Don’t forget to take along Lonely Planet’s “India.” It’s a hefty volume, but take it along anyway. It’s chock-full of information about all areas of India and is one of the few books giving any information at all about Gujarat and about Lothal — excellent.

We stayed at the Nilambag Palace in Bhavnagar, Gujarat, from which Lothal was a day excursion. Room rates range from $50 to $95.

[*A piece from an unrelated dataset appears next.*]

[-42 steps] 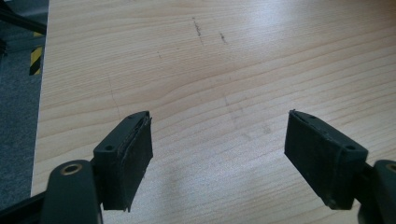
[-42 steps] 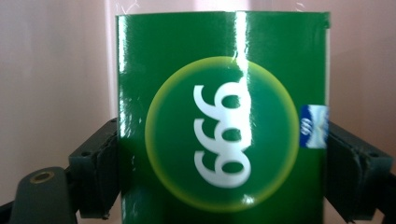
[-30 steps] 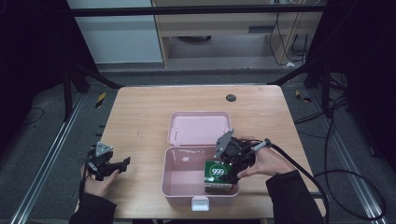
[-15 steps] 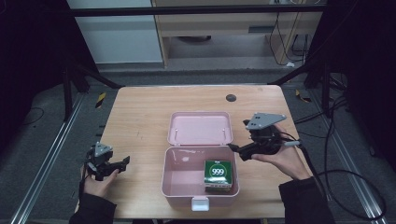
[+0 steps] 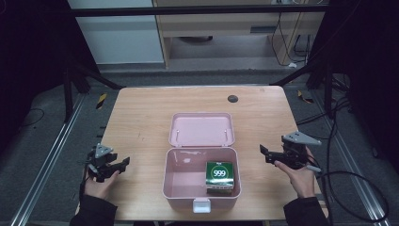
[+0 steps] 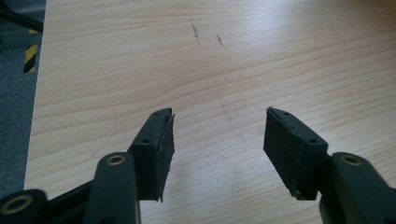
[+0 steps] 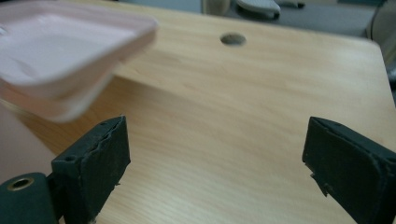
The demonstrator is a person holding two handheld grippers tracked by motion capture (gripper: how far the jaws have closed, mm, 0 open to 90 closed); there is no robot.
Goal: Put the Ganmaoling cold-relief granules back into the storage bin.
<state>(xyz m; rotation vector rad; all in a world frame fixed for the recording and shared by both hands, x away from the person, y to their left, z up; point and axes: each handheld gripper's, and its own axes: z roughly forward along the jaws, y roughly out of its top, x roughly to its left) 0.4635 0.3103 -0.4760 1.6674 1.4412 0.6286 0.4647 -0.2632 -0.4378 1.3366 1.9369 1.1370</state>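
Having left the green box (image 5: pixel 219 176), the right claw (image 5: pixel 261 151) hangs beside the pink case (image 5: pixel 201 197).

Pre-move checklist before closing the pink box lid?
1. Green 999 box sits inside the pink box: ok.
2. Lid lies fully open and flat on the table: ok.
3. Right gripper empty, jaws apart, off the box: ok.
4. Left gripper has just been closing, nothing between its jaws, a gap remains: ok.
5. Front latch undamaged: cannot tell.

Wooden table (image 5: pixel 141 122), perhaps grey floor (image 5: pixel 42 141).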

Nilambag Palace, built in 1859 by His Highness Sir Takht Singh, was one of four Heritage Hotel properties we stayed in on our Gujarat trip. The others were Balaram Palace in Balaram, Orchard Palace in Gondal and Vijay Vilas near Palitana. Each was unique, and most had once belonged to a maharajah.

Lothal was about a 2-hour drive from Bhavnagar. Allow at least one to two hours for a visit to the ruins and museum.

Other Gujarati sights

Lothal was just one of the highlights of our 3-week trip through Gujarat. Others included the ashram founded by Mahatma Gandhi in 1915 in Ahmedabad; tribal villages in the Kutch, where life has remained unchanged for hundreds of years; palace hotels; Little Rann Sanctuary, where the last remaining khur (Asiatic wild asses) roam free; Sasangir Wildlife Sanctuary, where Asia’s last lions live in the company of crocodiles and nilgai (large deer), and temples, temples, temples, including the 11th-century Sun Temple of Modhera and the Temple of Somnath overlooking the Arabian Sea.

There’s also the very special Palitana complex of 863 temples reached via a climb of 3,200-plus steps or by being carried up in a dholi, or swinging platform, by two bearers.

Tourists have not yet discovered Gujarat. Go before they do.